• **Exercise requirements**:
Scan the lines below for the word "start". Copy each line you find it in.

(Beginning of Given information)

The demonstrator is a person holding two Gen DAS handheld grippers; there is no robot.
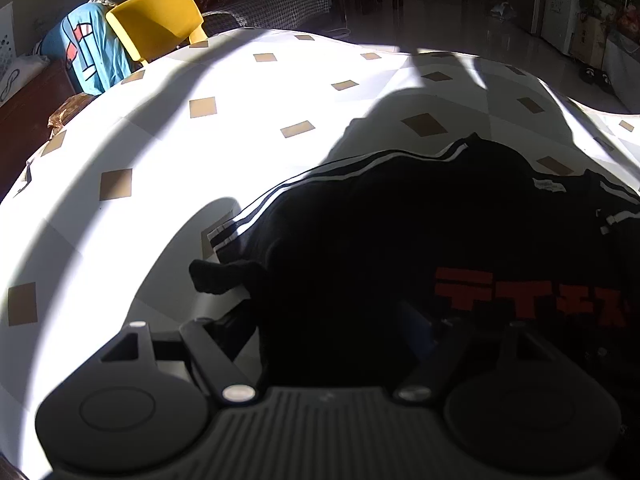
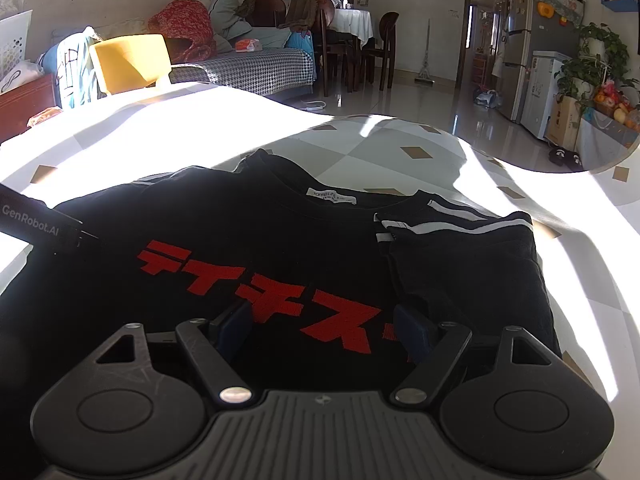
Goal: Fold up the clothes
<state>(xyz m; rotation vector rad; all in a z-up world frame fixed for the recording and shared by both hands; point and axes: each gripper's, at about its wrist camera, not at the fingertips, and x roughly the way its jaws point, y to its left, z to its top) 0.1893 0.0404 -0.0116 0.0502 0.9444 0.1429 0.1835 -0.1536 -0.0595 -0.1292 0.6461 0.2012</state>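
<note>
black t-shirt [image 2: 280, 248] spread flat on checked tablecloth [image 2: 380, 148], right sleeve folded in. soft, light, limp — grip at hem or shoulder seam. left gripper [image 1: 332, 320] and right gripper [image 2: 320, 320] — fingers apart, gripping nothing.

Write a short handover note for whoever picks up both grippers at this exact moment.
Left gripper: open over the shirt's left side, holding nothing visible; its fingers are lost in shadow.
Right gripper: open above the red lettering, gripping nothing.
Black T-shirt: face up on the checked tablecloth.
Done: both striped sleeves look folded in.
Left: fold the body, then square up.
</note>
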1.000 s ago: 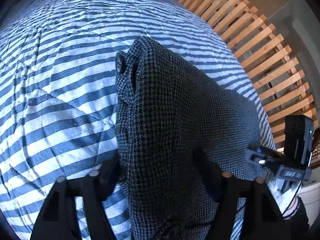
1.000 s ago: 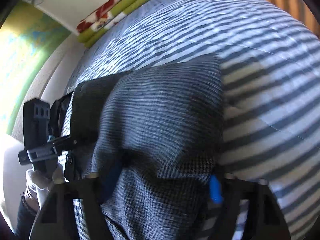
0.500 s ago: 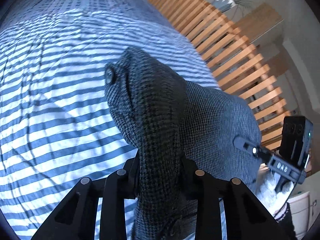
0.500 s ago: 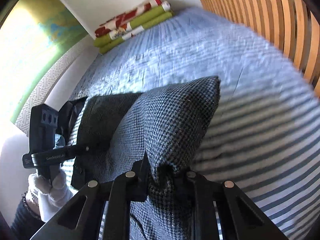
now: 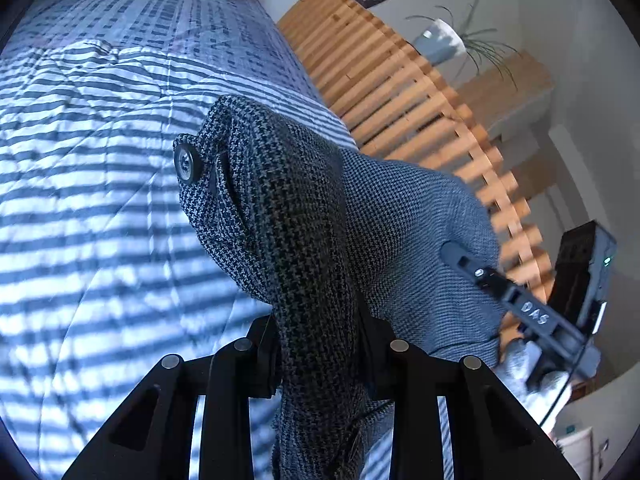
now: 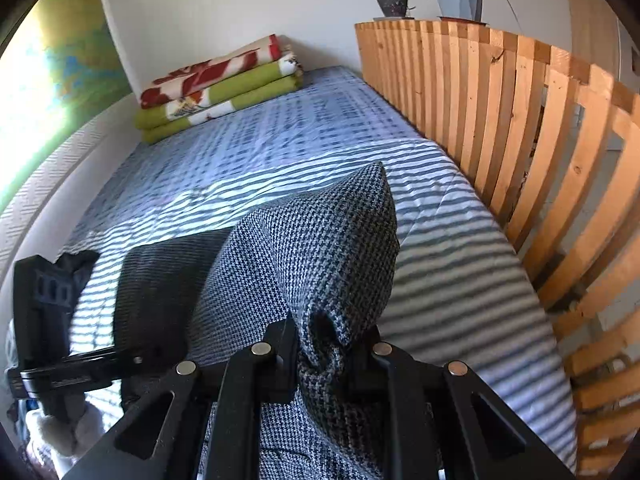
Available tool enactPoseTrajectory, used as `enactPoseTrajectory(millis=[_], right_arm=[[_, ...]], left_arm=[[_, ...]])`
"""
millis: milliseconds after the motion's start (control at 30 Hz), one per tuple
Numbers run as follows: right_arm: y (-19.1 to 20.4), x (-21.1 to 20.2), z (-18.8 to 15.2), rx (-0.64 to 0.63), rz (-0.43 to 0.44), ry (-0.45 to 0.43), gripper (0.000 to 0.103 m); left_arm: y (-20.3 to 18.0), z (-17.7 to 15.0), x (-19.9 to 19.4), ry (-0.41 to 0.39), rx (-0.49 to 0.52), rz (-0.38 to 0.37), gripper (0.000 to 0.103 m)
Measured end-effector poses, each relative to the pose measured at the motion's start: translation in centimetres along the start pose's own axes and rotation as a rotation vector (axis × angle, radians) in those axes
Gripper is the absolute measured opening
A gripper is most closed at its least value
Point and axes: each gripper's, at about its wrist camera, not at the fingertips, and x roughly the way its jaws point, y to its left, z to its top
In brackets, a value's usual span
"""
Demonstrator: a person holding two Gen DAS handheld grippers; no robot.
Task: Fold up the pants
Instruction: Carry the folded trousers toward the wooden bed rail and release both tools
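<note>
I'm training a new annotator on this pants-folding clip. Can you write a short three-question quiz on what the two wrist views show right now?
1. True or false: the left gripper has its jaws closed on the pants.
2. Multiple choice: in the left wrist view, the button on the pants sits A) on the left side of the raised fabric, B) between the jaws, C) on the bedspread.
3. Fill in: the folded blankets lie at the far end of the bed, against the ____.

Key: 1 true; 2 A; 3 wall.
</note>
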Motion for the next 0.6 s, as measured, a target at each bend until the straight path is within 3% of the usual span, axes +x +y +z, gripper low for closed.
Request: enactPoseTrajectory(millis=[100, 133, 167, 200, 233, 300, 400, 467, 533, 600], right_arm=[[-1.6, 3.2, 1.0, 0.033, 0.002, 0.001, 0.015], [-2.1, 4.1, 1.1, 0.041, -0.006, 0.002, 0.019], [-2.6, 5.6, 0.8, 0.04, -0.047, 0.028, 0.029], [-2.9, 6.7, 0.6, 0.035, -0.096, 0.064, 0.034], [-3.1, 7.7, 0.4, 0.031, -0.165, 0.114, 0.038], [-4.1, 8.2, 0.2, 0.029, -0.291, 0.136, 0.038], [-5.7, 5.6, 0.3, 0.146, -0.255, 0.049, 0.038], [-5.4, 3.0, 0.6, 0.178, -0.212, -0.068, 0.039], [-4.1, 2.9, 1.0, 0.145, -0.122, -0.073, 0.039], [-2.7, 4.2, 1.2, 0.126, -0.067, -0.042, 0.039]], left_arm=[[1.2, 1.4, 2.7, -0.011, -0.024, 0.013, 0.032], [2.0, 1.7, 3.8, -0.009, -0.043, 0.033, 0.038], [3.1, 1.8, 5.0, 0.009, -0.081, 0.072, 0.043], [4.0, 1.9, 5.7, 0.033, -0.119, 0.1, 0.055], [5.2, 1.9, 6.2, 0.055, -0.168, 0.115, 0.057], [6.1, 1.8, 5.5, 0.023, -0.189, 0.085, 0.058], [4.5, 2.2, 3.5, -0.034, -0.088, 0.107, 0.059], [2.9, 2.4, 2.2, -0.082, -0.032, 0.1, 0.059], [0.5, 3.0, 2.1, -0.112, 0.06, 0.127, 0.059], [-1.2, 3.6, 3.7, -0.085, 0.105, 0.122, 0.059]])
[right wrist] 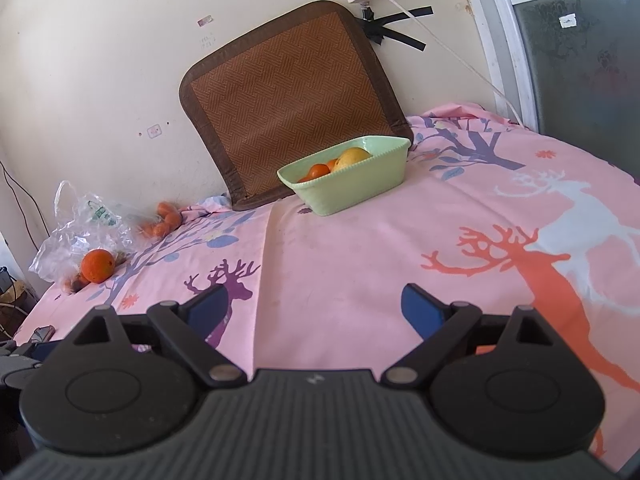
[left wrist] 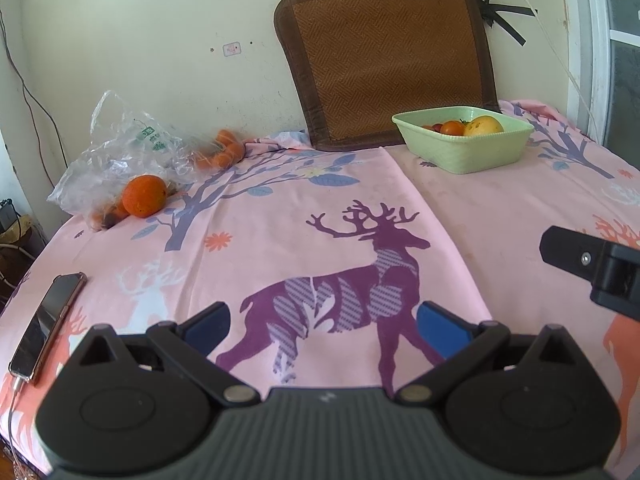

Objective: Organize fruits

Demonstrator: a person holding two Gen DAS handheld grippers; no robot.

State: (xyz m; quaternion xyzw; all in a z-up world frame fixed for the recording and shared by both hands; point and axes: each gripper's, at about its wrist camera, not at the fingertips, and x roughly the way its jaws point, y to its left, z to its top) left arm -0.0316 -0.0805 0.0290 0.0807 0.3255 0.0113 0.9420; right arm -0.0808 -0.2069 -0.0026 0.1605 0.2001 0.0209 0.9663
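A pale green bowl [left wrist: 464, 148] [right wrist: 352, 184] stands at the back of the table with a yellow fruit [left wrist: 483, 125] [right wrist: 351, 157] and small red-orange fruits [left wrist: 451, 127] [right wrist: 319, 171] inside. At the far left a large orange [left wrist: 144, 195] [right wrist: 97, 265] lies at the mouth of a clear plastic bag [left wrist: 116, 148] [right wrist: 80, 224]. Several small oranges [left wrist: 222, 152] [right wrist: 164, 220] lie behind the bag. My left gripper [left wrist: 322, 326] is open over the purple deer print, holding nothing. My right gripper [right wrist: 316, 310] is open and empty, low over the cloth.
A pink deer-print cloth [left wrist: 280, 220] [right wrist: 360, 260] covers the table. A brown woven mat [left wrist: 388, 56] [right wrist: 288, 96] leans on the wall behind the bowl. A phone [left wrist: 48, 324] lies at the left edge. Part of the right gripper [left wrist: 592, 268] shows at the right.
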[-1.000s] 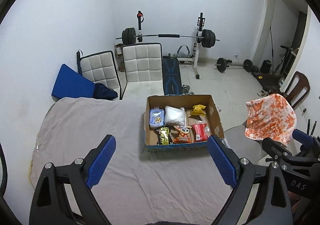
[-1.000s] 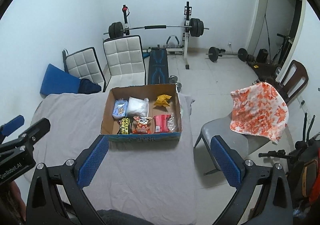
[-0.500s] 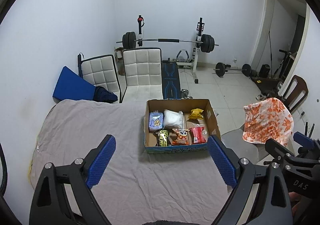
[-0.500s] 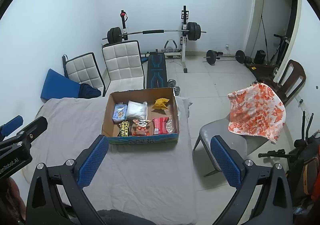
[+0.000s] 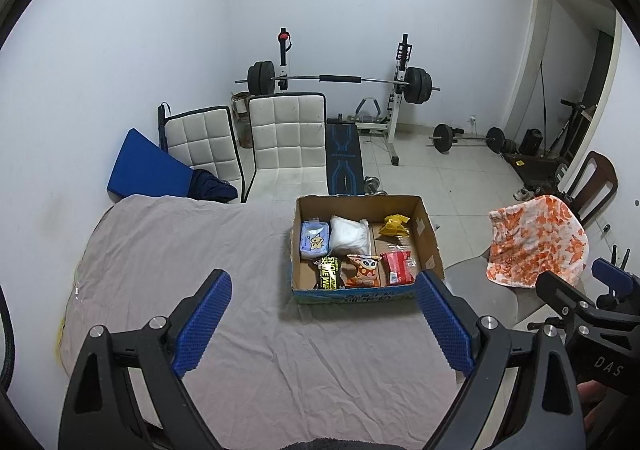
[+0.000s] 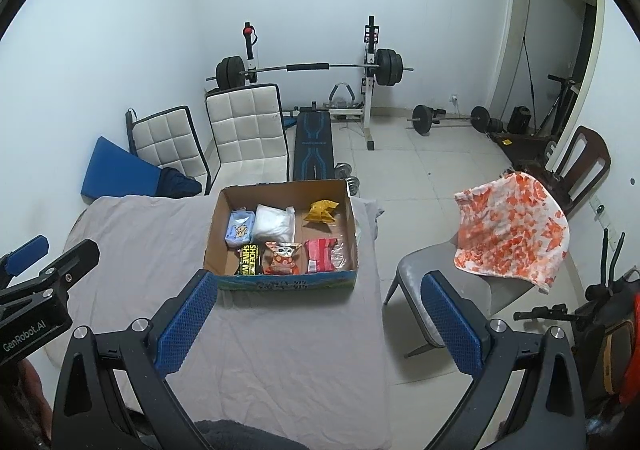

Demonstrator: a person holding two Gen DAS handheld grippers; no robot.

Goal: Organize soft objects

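Note:
An open cardboard box (image 5: 433, 242) (image 6: 212, 234) sits on a table under a grey cloth (image 5: 180, 250) (image 6: 280, 350). Inside lie a blue wipes pack (image 5: 315, 240), a white soft bag (image 5: 350, 236), a yellow packet (image 5: 394, 226), a red packet (image 5: 397, 268), an orange snack bag (image 5: 364, 270) and a black-yellow pack (image 5: 330, 273). An orange-and-white cloth (image 5: 538, 242) (image 6: 512, 223) hangs over a chair. My left gripper (image 5: 324, 326) and right gripper (image 6: 318, 324) are open and empty, held high above the table's near side.
Two white padded chairs (image 5: 286, 141) and a blue wedge cushion (image 5: 146, 171) stand behind the table. A barbell rack with bench (image 5: 340, 81) is at the back wall. A grey chair (image 6: 436, 282) stands right of the table, a wooden chair (image 6: 580, 161) behind it.
Both grippers have risen and drawn back; the box and table look smaller and farther. Both stay open and empty.

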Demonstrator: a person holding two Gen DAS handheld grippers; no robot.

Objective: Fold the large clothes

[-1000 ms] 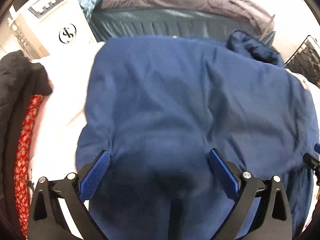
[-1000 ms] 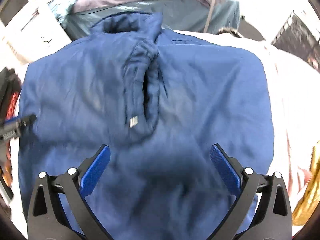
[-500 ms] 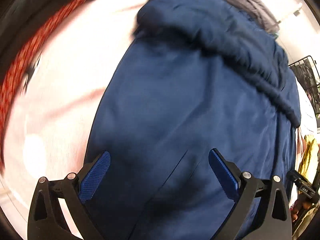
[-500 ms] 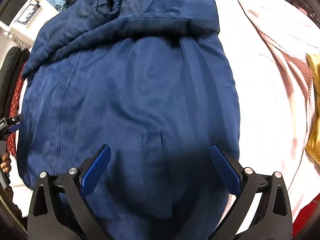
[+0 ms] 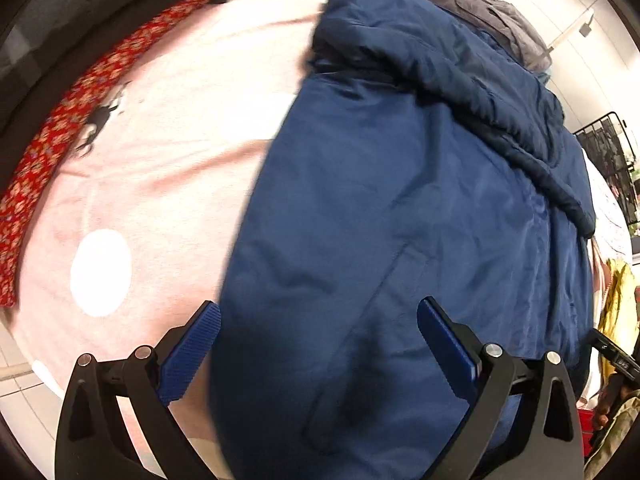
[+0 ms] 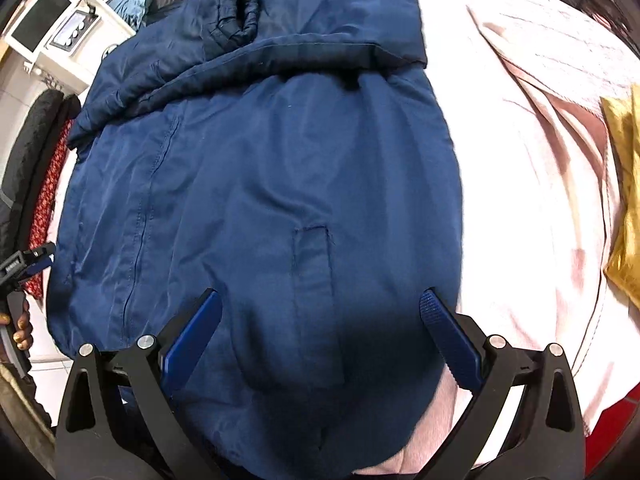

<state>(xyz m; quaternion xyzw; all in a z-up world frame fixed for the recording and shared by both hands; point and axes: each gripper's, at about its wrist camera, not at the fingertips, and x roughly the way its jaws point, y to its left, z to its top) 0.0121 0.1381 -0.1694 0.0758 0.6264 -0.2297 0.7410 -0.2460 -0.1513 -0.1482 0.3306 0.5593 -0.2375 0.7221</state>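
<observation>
A large navy blue jacket point(image 5: 400, 208) lies spread on a pale pink sheet point(image 5: 160, 152), its top part folded down over the body. It also shows in the right wrist view point(image 6: 260, 184), with a pocket seam near the hem. My left gripper point(image 5: 318, 344) is open and empty above the jacket's near left edge. My right gripper point(image 6: 320, 332) is open and empty above the near hem, right of centre. The left gripper's tip also shows at the left edge of the right wrist view point(image 6: 28, 264).
The pink sheet point(image 6: 540, 200) covers the surface. A red patterned cloth point(image 5: 60, 128) and dark clothes point(image 5: 60, 32) lie on the left. A yellow-gold fabric point(image 6: 624, 208) lies on the right. A grey garment point(image 5: 480, 4) and a white appliance point(image 6: 60, 36) sit behind.
Both grippers pulled back from the far part of the jacket to its near hem. The jacket's top now lies folded over the body. Both stay open and empty.
</observation>
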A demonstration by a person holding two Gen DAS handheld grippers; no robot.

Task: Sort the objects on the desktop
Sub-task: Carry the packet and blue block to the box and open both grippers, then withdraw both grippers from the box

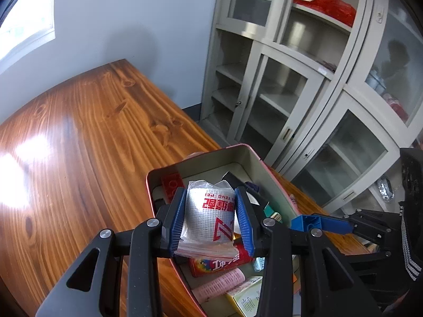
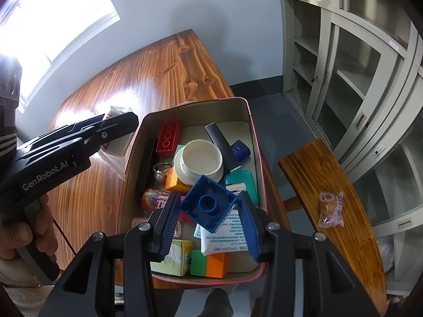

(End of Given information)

• **Reply to the task**:
millis: milliseconds after the motion's start (control at 30 Hz), one per tuple
Measured end-effector poses, each relative to the pose measured at the motion's start: translation in centimetres along the start pose's own axes and rotation as a rotation vector (axis × angle, radians) in those axes

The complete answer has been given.